Task to carry out: Only one span of the listing below is wanted: the lines from the one with "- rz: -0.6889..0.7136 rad" through the one with "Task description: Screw", reproduced exactly, both ends kept.

Data:
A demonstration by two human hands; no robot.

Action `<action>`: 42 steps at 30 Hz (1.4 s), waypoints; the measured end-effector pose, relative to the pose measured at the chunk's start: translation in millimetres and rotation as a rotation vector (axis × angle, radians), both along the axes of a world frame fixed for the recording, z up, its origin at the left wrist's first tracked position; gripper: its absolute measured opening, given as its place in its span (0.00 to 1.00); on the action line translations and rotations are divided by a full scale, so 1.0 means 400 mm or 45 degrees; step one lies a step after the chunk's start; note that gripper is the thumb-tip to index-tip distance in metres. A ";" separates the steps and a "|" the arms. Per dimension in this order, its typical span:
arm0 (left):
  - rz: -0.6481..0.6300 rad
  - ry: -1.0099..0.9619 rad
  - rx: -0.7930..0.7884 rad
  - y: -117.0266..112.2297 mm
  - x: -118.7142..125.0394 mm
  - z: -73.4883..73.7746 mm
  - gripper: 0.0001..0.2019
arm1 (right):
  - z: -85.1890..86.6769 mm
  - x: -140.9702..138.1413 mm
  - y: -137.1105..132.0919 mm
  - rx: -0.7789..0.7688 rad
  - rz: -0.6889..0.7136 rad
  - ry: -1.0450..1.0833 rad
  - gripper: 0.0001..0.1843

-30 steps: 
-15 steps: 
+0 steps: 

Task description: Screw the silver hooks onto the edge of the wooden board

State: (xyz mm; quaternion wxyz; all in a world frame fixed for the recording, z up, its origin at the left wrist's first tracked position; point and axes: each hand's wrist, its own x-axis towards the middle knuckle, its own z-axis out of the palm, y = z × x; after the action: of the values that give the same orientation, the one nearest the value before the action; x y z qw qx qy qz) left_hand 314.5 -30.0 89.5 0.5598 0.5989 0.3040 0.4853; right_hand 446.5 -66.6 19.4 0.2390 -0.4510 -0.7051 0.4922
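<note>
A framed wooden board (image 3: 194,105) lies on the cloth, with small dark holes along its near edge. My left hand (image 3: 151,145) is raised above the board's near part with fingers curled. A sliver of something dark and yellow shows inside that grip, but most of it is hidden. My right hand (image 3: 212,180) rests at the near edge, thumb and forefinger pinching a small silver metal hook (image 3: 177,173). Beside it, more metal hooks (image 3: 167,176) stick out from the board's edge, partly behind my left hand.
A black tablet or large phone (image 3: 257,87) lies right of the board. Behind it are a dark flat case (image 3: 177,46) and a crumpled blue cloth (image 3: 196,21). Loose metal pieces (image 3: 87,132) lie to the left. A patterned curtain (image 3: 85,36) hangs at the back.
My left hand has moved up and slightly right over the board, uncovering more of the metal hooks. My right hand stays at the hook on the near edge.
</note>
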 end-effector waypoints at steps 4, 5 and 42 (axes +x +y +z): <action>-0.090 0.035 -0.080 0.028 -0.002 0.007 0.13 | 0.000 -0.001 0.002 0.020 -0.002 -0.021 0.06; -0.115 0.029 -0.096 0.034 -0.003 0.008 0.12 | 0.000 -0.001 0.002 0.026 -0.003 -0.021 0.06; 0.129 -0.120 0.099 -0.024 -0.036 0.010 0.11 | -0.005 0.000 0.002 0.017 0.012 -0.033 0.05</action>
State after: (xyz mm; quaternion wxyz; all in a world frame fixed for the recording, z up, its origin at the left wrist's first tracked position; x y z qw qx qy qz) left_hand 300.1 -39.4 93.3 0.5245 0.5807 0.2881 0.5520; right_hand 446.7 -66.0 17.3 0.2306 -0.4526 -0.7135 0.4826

Task result:
  - rz: -0.6889..0.7136 rad
  - ry: -1.0450..1.0833 rad
  - gripper: 0.0001..0.1843

-30 steps: 
-15 steps: 
+0 steps: 

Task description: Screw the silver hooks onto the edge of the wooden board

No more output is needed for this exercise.